▶ **Work instruction**
Could the data below be copied exactly, minus the pictures?

▶ **Raw data**
++++++++
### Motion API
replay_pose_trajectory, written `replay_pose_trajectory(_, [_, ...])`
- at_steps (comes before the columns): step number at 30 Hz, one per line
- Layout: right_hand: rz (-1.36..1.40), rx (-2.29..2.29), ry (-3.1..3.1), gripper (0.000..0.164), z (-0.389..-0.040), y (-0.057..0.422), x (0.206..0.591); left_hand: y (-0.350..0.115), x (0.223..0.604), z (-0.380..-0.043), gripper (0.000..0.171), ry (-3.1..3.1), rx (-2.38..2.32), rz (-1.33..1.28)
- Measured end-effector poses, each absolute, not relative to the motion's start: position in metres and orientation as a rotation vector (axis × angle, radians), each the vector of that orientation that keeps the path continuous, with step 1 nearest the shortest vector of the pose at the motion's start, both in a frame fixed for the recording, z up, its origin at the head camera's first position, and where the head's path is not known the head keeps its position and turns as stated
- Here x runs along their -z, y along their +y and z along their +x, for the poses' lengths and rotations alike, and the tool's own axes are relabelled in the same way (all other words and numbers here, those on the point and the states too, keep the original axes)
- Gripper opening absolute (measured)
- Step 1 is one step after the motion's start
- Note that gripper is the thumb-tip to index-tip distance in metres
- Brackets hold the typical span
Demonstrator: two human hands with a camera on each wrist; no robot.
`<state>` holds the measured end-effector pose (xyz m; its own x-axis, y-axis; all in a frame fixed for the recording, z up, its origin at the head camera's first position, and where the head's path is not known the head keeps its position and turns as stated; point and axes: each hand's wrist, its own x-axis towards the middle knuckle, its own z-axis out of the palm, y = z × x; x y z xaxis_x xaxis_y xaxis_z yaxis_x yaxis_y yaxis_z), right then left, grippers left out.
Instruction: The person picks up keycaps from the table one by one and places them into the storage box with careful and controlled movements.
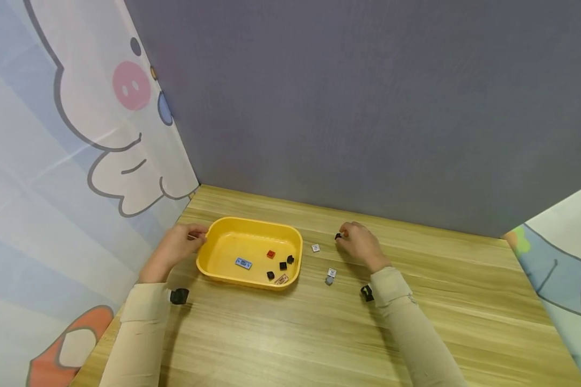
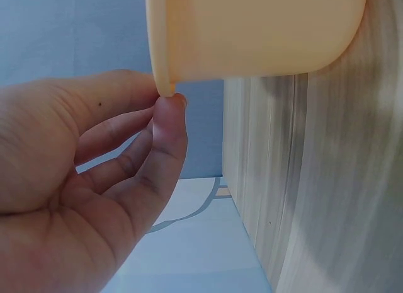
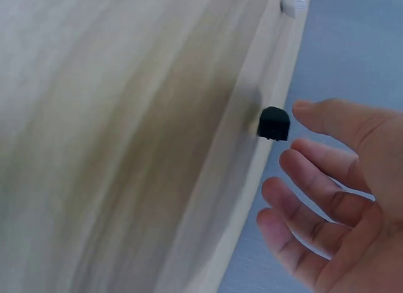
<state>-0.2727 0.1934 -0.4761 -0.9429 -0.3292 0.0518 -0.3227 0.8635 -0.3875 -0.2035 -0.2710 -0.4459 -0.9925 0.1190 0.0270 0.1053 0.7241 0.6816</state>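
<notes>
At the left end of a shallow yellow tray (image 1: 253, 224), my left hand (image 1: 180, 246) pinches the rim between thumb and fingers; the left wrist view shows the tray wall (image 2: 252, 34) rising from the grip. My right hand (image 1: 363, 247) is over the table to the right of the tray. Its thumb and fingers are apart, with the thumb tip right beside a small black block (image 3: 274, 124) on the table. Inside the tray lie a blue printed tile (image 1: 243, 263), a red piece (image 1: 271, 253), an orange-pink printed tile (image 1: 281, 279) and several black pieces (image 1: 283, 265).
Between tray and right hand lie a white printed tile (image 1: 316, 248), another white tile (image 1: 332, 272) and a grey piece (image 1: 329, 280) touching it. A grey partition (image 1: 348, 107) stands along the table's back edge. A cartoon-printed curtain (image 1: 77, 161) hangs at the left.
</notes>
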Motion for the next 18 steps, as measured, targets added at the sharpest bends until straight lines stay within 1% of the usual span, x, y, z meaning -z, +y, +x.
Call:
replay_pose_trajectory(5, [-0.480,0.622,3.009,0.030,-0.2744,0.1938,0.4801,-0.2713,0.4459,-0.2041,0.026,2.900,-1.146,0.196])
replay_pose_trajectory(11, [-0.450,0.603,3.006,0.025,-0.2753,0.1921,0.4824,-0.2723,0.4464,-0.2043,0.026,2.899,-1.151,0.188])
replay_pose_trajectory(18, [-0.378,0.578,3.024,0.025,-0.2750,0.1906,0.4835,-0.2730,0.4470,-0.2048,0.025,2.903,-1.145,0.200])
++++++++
▶ **Exercise response**
### Motion API
replay_pose_trajectory, written `replay_pose_trajectory(_, [_, ...])`
- at_steps (comes before the columns): step number at 30 Hz, one per line
- Layout: right_hand: rz (-1.36..1.40), rx (-2.29..2.29), ry (-3.1..3.1), gripper (0.000..0.164), z (-0.389..-0.040), y (-0.057..0.422), x (0.206..0.591); left_hand: y (-0.350..0.115), x (0.223..0.604), z (-0.380..-0.043), gripper (0.000..0.171), ry (-3.1..3.1), rx (-2.38..2.32), rz (-1.33..1.28)
- Measured end-effector poses, each absolute, not relative to the motion's start: position in metres and orientation as a rotation vector (axis × angle, radians), each the vector of that orientation that keeps the path continuous, with step 1 nearest the shortest vector of the pose at the motion's start, both in a frame fixed for the recording, z up, its origin at the head camera's first position, and where the head's path is not known the head keeps its position and turns as stated
- Here x runs along their -z, y along their +y and z along their +x, for the poses' lengths and rotations alike, and the tool's own axes are relabelled in the same way (all other words and numbers here, those on the point and the states too, keep the original axes)
- Gripper opening absolute (measured)
- Step 1 is one step after the motion's start
- Note that gripper is the thumb-tip to index-tip distance in metres
- Brackets hold the typical span
Demonstrator: two human hands with a camera on each wrist; no robot.
`<state>` holds the measured end-effector pose (xyz m; its own x-axis, y-axis; all in a frame fixed for the recording, z up, its origin at the head camera's first position, and where the head's path is not known the head keeps its position and turns as stated; point and axes: each hand's wrist, its own x-axis towards the middle knuckle, its own z-axis out of the palm, y = z × x; x y z xaxis_x xaxis_y xaxis_z yaxis_x yaxis_y yaxis_z), right then left, grippers left out.
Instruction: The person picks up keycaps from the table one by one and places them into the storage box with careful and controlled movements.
<state>-0.2727 0.1934 -0.4761 -0.9429 -0.3292 0.0518 -0.3227 0.8635 -0.3875 -0.2035 -0.2710 -0.4459 -0.9925 0.1190 0.0270 0.1053 0.7241 0.6816</state>
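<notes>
At the left end of a shallow yellow tray (image 1: 253, 224), my left hand (image 1: 180, 246) pinches the rim between thumb and fingers; the left wrist view shows the tray wall (image 2: 252, 34) rising from the grip. My right hand (image 1: 363, 247) is over the table to the right of the tray. Its thumb and fingers are apart, with the thumb tip right beside a small black block (image 3: 274, 124) on the table. Inside the tray lie a blue printed tile (image 1: 243, 263), a red piece (image 1: 271, 253), an orange-pink printed tile (image 1: 281, 279) and several black pieces (image 1: 283, 265).
Between tray and right hand lie a white printed tile (image 1: 316, 248), another white tile (image 1: 332, 272) and a grey piece (image 1: 329, 280) touching it. A grey partition (image 1: 348, 107) stands along the table's back edge. A cartoon-printed curtain (image 1: 77, 161) hangs at the left.
</notes>
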Motion for the next 18 steps, as measured, targets added at the sharpest bends until straight lines stay within 1% of the usual span, x, y, z meaning -z, +y, +x.
Call:
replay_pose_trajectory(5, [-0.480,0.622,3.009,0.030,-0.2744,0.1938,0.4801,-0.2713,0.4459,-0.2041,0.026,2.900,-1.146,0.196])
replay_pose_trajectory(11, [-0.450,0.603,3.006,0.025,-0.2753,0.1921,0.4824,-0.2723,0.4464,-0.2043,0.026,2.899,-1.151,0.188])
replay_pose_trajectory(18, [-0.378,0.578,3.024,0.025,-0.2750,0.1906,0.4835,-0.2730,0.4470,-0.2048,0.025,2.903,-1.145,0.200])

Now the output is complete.